Task to carry out: Transcribe word for word the lines below from the line with "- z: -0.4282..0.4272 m" through the line with "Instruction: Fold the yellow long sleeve", ends included.

Given information:
● ● ● ●
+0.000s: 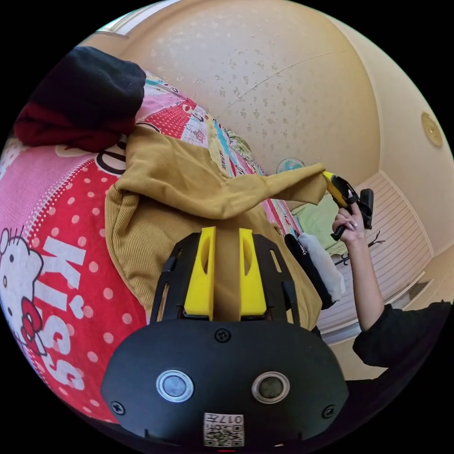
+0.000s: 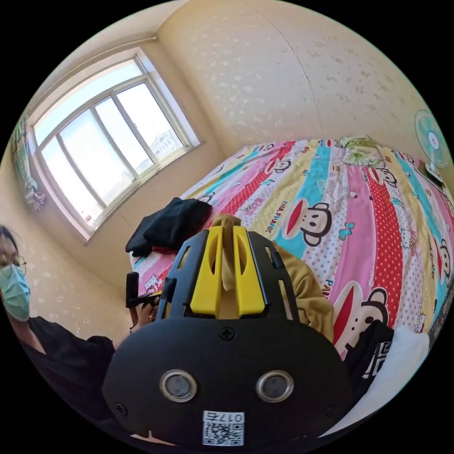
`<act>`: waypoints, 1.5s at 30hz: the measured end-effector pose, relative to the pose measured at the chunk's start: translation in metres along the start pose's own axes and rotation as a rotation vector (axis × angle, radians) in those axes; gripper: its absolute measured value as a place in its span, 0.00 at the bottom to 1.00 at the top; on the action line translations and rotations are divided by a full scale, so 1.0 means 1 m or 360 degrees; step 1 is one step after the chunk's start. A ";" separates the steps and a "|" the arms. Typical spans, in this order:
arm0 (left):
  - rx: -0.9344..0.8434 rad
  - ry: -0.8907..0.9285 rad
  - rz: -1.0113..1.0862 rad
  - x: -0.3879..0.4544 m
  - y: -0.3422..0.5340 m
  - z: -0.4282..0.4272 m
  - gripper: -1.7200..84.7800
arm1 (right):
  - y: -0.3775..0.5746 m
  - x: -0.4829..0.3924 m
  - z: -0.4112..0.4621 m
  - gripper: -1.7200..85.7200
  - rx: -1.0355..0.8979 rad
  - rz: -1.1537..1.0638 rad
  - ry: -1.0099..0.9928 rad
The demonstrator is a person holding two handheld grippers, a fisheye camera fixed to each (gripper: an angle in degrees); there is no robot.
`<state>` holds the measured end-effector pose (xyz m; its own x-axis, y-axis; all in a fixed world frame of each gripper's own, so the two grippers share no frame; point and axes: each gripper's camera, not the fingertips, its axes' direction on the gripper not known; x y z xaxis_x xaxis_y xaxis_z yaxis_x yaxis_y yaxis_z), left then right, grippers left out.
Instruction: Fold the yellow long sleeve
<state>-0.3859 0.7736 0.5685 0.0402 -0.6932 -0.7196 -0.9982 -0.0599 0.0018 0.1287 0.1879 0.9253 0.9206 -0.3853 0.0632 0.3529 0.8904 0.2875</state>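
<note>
Both grippers, left gripper (image 1: 226,236) and right gripper (image 2: 227,234), pinch the yellow long sleeve (image 1: 189,189) beside dark clothes (image 1: 90,90) on the bedspread (image 1: 61,255).

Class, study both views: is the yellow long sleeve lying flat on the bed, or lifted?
Partly lifted. The right tongs pinch one sleeve, stretched off the bedspread; the yellow long sleeve bunches below the left tongs.
</note>
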 end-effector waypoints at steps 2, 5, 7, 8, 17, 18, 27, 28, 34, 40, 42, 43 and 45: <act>0.0004 0.0001 0.0001 0.000 0.000 0.001 0.11 | 0.036 0.028 0.009 0.07 -0.0032 -0.0022 0.0120; 0.0013 0.0020 -0.0005 -0.002 0.001 0.002 0.11 | 0.120 0.098 0.037 0.06 -0.0196 0.0167 0.0104; 0.0022 0.0037 -0.0014 -0.003 0.001 0.002 0.11 | 0.156 0.128 0.035 0.06 -0.0061 0.0397 -0.0115; 0.0021 0.0037 -0.0016 -0.004 0.001 0.002 0.11 | 0.158 0.130 0.033 0.06 0.0001 0.0424 -0.0147; 0.0021 0.0055 -0.0033 -0.007 0.001 0.006 0.11 | 0.018 0.065 0.045 0.07 0.0032 -0.0265 -0.0132; 0.0018 0.0054 -0.0036 -0.008 0.001 0.006 0.11 | 0.032 0.063 0.046 0.07 0.0005 -0.0337 -0.0039; 0.0033 0.0100 -0.0040 -0.010 0.001 0.004 0.11 | 0.151 0.117 0.064 0.13 -0.0287 0.0069 0.0177; 0.0036 0.0117 -0.0043 -0.010 0.001 0.003 0.12 | 0.139 0.120 0.059 0.15 -0.0228 0.0143 0.0177; 0.0101 0.0086 -0.0016 -0.007 0.005 -0.004 0.14 | 0.044 0.198 0.120 0.17 -0.0556 0.0829 -0.0123; 0.0082 0.0108 -0.0060 -0.015 0.005 -0.002 0.13 | -0.029 0.205 0.204 0.09 -0.1029 0.0940 -0.0491; 0.0078 0.0111 -0.0065 -0.016 0.004 -0.002 0.13 | -0.061 0.161 0.183 0.08 -0.0847 0.0598 -0.0507; 0.0073 0.0106 -0.0065 -0.016 0.004 -0.002 0.12 | -0.069 0.128 0.161 0.07 -0.0684 0.0352 -0.0481; 0.0064 0.0098 -0.0066 -0.016 0.004 -0.002 0.12 | -0.058 0.106 0.139 0.07 -0.0544 0.0314 -0.0299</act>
<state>-0.3904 0.7833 0.5812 0.0831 -0.7338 -0.6743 -0.9965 -0.0616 -0.0558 0.1824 0.0613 1.0483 0.9408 -0.2088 0.2669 0.2372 0.9683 -0.0786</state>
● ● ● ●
Task answer:
  - z: -0.4282..0.4272 m
  - gripper: -1.7200..84.7800
arm1 (right):
  - y: -0.3775..0.5746 m
  - x: -0.4829..0.3924 m
  - z: -0.4112..0.4621 m
  - gripper: -1.7200..85.7200
  - rx: -1.0355..0.8979 rad
  - rz: -1.1537..1.0638 rad
  - ry: -1.0099..0.9928 rad
The demonstrator is a person holding two handheld grippers, a fisheye camera fixed to each (gripper: an angle in degrees); there is no robot.
`<state>` holds the measured end-effector pose (xyz m; its own x-axis, y-axis; all in a fixed world frame of each gripper's own, so the two grippers share no frame; point and axes: each gripper's camera, not the fingertips, its axes' direction on the gripper not known; x y z xaxis_x xaxis_y xaxis_z yaxis_x yaxis_y yaxis_z), left then right, grippers left out.
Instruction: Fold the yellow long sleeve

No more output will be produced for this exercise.